Conference Coverage

Laparoscopic TAP blocks offer quick, easy, postoperative analgesia


 

EXPERT ANALYSIS FROM THE AAGL GLOBAL CONGRESS

References

LAS VEGAS – A laparoscopic transversus abdominis plane (TAP) block is easy to learn, quick to perform, and provides effective postoperative analgesia for women undergoing minimally invasive gynecologic surgeries.

TAP blocks are usually done by an anesthesiologist under ultrasound guidance, Dr. Shanti Mohling said at a meeting sponsored by AAGL. But they can also be performed quite efficiently during a laparoscopic procedure using anatomic landmarks.

“All you need to perform this is a knowledge of the anatomy, a beveled needle with tubing, and two syringes with 20-30 cc of analgesic,” said Dr.
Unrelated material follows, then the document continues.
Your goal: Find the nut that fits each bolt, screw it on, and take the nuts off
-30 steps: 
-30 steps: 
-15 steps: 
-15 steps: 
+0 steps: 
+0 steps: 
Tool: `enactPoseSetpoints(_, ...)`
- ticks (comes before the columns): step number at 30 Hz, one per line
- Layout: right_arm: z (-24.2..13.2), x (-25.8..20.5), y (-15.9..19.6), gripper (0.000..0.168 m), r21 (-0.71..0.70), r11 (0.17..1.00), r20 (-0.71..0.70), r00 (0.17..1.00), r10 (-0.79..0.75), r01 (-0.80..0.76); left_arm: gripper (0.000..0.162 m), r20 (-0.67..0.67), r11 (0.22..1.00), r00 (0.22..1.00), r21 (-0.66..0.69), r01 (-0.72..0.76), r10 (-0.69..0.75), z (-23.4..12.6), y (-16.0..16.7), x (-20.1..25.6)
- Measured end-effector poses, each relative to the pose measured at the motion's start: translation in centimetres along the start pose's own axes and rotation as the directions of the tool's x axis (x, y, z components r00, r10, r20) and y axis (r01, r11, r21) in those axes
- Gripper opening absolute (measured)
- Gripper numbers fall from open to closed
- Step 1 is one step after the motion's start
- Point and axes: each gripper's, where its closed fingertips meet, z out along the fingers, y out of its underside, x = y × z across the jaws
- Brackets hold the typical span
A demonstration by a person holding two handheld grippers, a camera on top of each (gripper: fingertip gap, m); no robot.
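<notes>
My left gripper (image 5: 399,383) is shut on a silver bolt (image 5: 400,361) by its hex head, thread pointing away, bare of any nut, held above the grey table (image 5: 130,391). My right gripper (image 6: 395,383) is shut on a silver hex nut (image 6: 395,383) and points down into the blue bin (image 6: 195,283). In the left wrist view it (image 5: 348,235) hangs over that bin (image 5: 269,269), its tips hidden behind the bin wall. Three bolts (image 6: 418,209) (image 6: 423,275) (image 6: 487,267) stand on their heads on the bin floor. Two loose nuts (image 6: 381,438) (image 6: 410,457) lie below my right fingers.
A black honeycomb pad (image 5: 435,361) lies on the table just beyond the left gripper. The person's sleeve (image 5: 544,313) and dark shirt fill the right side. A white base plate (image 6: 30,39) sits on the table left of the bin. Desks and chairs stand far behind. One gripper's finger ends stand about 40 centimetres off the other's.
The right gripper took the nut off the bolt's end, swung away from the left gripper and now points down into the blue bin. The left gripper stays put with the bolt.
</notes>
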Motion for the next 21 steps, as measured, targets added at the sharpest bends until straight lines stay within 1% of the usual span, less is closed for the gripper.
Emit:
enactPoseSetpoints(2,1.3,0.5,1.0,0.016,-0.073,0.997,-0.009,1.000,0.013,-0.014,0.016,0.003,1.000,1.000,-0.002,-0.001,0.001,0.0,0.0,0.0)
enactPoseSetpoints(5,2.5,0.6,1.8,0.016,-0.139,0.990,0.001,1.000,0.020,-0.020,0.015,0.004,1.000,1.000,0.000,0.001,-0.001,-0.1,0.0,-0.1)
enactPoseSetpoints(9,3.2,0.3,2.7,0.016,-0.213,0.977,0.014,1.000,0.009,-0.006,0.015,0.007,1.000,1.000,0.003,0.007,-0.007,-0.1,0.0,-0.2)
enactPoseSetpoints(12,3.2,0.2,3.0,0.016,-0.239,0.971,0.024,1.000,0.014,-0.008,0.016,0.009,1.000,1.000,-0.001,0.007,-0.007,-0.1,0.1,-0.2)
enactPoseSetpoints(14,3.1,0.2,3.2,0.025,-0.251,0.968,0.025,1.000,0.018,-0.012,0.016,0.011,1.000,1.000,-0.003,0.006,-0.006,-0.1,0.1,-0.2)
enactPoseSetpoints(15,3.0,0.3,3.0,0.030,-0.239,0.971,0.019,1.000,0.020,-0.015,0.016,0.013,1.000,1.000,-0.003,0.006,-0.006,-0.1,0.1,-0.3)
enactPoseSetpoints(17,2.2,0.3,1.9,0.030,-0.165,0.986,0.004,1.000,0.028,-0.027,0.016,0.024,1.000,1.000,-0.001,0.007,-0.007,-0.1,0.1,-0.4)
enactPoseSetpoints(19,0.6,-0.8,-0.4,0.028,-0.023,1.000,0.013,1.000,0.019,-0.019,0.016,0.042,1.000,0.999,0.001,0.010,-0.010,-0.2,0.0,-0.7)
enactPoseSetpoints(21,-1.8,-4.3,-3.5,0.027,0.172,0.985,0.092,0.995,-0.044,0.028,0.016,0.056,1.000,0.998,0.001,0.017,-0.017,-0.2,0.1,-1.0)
Mohling of the University of Tennessee, Chattanooga. “It takes about 3 minutes and it’s very time saving, compared to having an anesthesiologist do this with ultrasound guidance.”

She presented a video of her technique, which relies on identification of the lumbar triangle of Petit to deliver a large volume of anesthetic into the transversus abdominis plane – the neurovascular space between the internal oblique and transversus abdominis muscles. The area is of critical importance to pain sensation, she said. “This plane carries the afferent nociceptor nerves for T7-L1, including the ilioinguinal and iliohypogastric nerves.”

The efficacy of a laparoscopically administered TAP block during laparoscopic gynecologic surgery has been demonstrated in several studies, she noted. One – a review of 61 cases of total laparoscopic hysterectomy - found associations between the use of the TAP black and reduced length of stay and lower opioid consumption (Aust N Z J Obstet Gynaecol. 2011 Dec;51[6]:544-7.).

The video described her technique, beginning with identifying the triangle of Petit. “The triangle of Petit is the area formed between the iliac crest inferiorly, the latissimus dorsi posteriorly, and the external oblique anteriorly. Within this triangle, we find perfect access to the transversus abdominis plane.”

Once the triangle is identified, a beveled needle is advanced slowly, “as to appreciate the ‘double pop sensation’ of the needle as it passes the fascia of the external and internal oblique muscles. Laparoscopically, this can be observed,” Dr. Mohling said. “If the needle can be seen just beneath the peritoneum, then it has penetrated too far.”

Once into the space, which can easily accommodate a large volume of fluid, she delivers the anesthetic into the neurovascular plane. “Importantly, the injectate must be of sufficient volume to effectively spread throughout the neurovascular plane. Typically this requires 20-30 cc on each side,” she said.

Long-acting agents like bupivacaine or ropivacaine are preferable. Dr. Mohling uses a solution of 10 cc liposomal bupivacaine; 10 cc 0.25% bupivacaine; and 10 cc normal saline.

As the anesthetic is injected, it’s important to track it visually to assure correct placement, she noted. “The delivery can be noted laparoscopically by watching a bulge spreading beneath the transversus abdominis fascia.”

The potential for complications is low, but these include intraperitoneal injection; abdominal wall or bowel hematoma; transient femoral nerve palsy; and local anesthetic toxicity.

Dr. Mohling is in the process of conducting a randomized controlled trial of 100 women undergoing planned laparoscopic or robotic hysterectomy. They will be assigned to either TAP block with the liposomal bupivacaine solution or to traditional preincisional local anesthetic with bupivacaine alone.

“I believe we should all add this technique to our practice,” she said. “It’s easy and there is an increasing body of evidence supporting these blocks.”

Dr. Mohling reported having no financial disclosures.